**PROBLEM REQUIREMENTS:** Reproduce exactly the lines beginning with the line that contains "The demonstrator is" and ending at the final line of the material below.

**RECORD EXCERPTS:**
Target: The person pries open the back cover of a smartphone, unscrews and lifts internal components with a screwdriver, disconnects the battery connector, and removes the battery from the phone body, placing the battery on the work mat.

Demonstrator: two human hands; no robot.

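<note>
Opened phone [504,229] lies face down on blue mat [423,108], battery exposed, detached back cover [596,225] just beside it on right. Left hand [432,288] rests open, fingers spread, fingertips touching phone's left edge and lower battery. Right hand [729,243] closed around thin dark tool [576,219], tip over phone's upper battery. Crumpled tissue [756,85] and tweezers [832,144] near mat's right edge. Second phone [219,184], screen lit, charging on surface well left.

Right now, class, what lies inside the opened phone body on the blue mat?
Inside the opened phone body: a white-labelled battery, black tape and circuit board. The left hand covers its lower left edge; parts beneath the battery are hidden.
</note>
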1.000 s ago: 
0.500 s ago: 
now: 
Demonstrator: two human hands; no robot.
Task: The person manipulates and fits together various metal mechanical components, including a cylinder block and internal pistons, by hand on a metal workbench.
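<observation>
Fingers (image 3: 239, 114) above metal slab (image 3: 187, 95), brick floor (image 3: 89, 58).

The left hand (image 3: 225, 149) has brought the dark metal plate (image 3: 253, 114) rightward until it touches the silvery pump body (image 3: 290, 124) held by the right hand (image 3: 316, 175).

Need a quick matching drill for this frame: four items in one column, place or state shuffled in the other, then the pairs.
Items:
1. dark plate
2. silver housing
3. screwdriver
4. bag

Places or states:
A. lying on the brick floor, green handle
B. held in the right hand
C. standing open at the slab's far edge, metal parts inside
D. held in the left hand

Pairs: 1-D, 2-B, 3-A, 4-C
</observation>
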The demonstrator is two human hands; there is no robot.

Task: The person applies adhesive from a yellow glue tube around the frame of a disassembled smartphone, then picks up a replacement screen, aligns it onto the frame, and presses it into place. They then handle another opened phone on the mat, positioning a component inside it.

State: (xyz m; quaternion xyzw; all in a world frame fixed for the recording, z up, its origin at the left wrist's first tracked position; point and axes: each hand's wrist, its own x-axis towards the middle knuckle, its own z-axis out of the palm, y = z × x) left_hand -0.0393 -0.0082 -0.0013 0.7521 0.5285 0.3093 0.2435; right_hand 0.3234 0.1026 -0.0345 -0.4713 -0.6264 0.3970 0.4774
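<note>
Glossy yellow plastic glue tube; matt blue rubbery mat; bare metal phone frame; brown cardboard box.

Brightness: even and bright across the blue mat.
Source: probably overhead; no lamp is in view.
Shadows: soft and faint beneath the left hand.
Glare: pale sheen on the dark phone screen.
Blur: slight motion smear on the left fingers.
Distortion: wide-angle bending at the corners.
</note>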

**RESULT:**
The demonstrator is two human hands; there is no robot.

Task: The person applies adhesive from a yellow glue tube around the frame of a disassembled smartphone, then picks up a replacement screen, aligns it onto the frame, and presses it into place. They then handle another opened phone on the mat, positioning a component inside it.

State: (xyz m; quaternion xyzw; all in a world frame fixed for the recording, z up, its origin at the left wrist's first tracked position; point and axes: each hand's wrist, its own x-axis towards the middle knuckle, its own z-axis out of the palm, y = z × x) left_hand -0.0393 -0.0082 -0.0013 0.7521 0.5285 0.3093 0.2435; right_hand 0.3234 0.1026 -0.0345 -0.4713 -0.6264 0.3970 0.4774
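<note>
Glossy yellow plastic glue tube; matt blue rubbery mat; bare metal phone frame; brown cardboard box.

Brightness: even and bright across the blue mat.
Source: probably overhead; no lamp is in view.
Shadows: soft and faint beneath the left hand.
Glare: pale sheen on the dark phone screen.
Blur: slight motion smear on the left fingers.
Distortion: wide-angle bending at the corners.
</note>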

The given output is complete.